Il dit ces dernières paroles sur un ton froid qui donna des frissons à Heero, plus du tout habitué à entendre son amant s'exprimer ainsi. La tête toujours penchée, ce dernier se mit à murmurer ses pensées qui étaient toutes tournées vers Hilde.
« Ce qu'il a pu me manquer son caractère de cochon. Elle me réprimandait toujours, mais elle avait tellement raison. Elle était imprudente, mais elle m'engueulait quand moi je l'étais. Et quand je rentrais du travail, elle m'attendait toujours avec son sourire chaleureux, comme si elle n'avait attendu que mon retour toute la journée. Et ces plats qu'elle ratait parfois et qu'elle me forçait à manger en disant qu'elle allait pleurer si je les mangeais pas. Elle me faisait sans arrêt du chantage affectif, mais c'était tellement agréable… »

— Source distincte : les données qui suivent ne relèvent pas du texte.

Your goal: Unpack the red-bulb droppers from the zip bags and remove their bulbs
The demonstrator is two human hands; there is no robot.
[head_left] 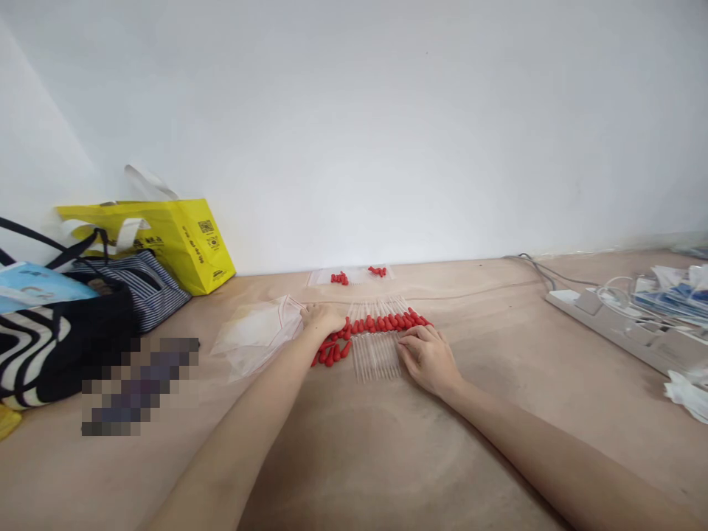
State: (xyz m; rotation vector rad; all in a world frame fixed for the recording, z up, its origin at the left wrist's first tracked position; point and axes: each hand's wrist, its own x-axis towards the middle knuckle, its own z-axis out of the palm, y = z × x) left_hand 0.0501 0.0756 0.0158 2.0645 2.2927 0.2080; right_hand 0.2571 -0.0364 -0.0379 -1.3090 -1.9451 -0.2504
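Note:
A row of several clear droppers with red rubber bulbs [381, 324] lies on the tan table [359, 457] in front of me. My left hand [321, 321] rests at the row's left end, fingers curled over the red bulbs, beside a pile of clear plastic bags [254, 335]. My right hand [425, 358] lies on the clear tubes at the row's right side, fingers bent down onto them. A few loose red-bulbed droppers lie below my left hand.
Two clear packets with red bulbs [354, 276] lie by the white wall. A yellow bag [182, 240], a striped bag [141, 287] and a black-and-white bag [44, 346] stand at left. A white power strip [613, 324] with cables and packets sits at right.

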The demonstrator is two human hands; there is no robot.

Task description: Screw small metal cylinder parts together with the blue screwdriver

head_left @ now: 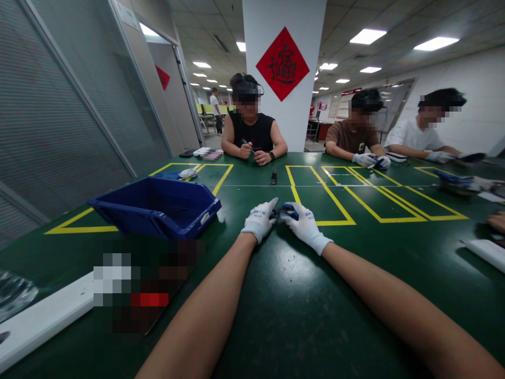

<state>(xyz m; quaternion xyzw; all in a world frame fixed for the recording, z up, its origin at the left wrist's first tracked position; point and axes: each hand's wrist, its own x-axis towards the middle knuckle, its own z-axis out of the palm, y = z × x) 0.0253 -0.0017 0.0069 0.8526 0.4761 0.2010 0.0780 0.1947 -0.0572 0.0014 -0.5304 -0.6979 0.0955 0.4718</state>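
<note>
White work gloves cover both of my hands, which meet above the green table in the middle of the head view. My right hand (304, 223) is closed round a small blue-and-black object (290, 211); its kind is too small to tell. Close beside it, my left hand (259, 219) has its fingers curled in, with something dark at the fingertips that I cannot make out. Whether both hands grip the same object is unclear. Beyond them a small dark bottle (274, 177) stands upright on the table.
A blue plastic bin (153, 208) sits left of my hands. Nearer are a white power strip (51, 316) and a blurred-out dark item. Yellow tape (335, 223) marks rectangles on the table (300, 300). Several people sit opposite; another hand (497, 221) shows at the right edge.
</note>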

Duo, au fil de son discours, sentait les larmes lui monter aux yeux et, ne voulant pas se laisser aller à ce point devant sa fille, il se leva et se dirigea vers la chambre. Hélène, elle, était profondément émue par la scène qu'elle avait vue. Il lui semblait que toutes les idées qu'elle s'était faites sur son père tombaient les unes après les autres, découvrant un homme plein de bonté et d'amour. Mais elle avait encore du mal à croire cela, elle voulait s'accrocher à cette image qu'elle s'était forgée de lui, image qui semblait de plus en plus fausse.
Mais la silhouette de cet homme qui s'éloignait lui fit de la peine. Il avait l'air abattu et, bien qu'elle ne croyait pouvoir rien faire à cela, elle eut envie de le suivre, de voir ce qu'il allait faire. Elle n'osait pas bouger, mais Heero se leva, visiblement inquiet et Hélène le suivit à petits pas. Ils virent tous les deux Duo entrer dans la chambre et y entrèrent à leur tour.
« Il faut que je m'habille, » dit doucement Duo, l'air absent.
Sous les regards de Heero et d'Hélène, il ouvrit un des tiroirs de la commode et en tira un pull à manches longues noires. Duo retint un sanglot, mais sa voix trembla.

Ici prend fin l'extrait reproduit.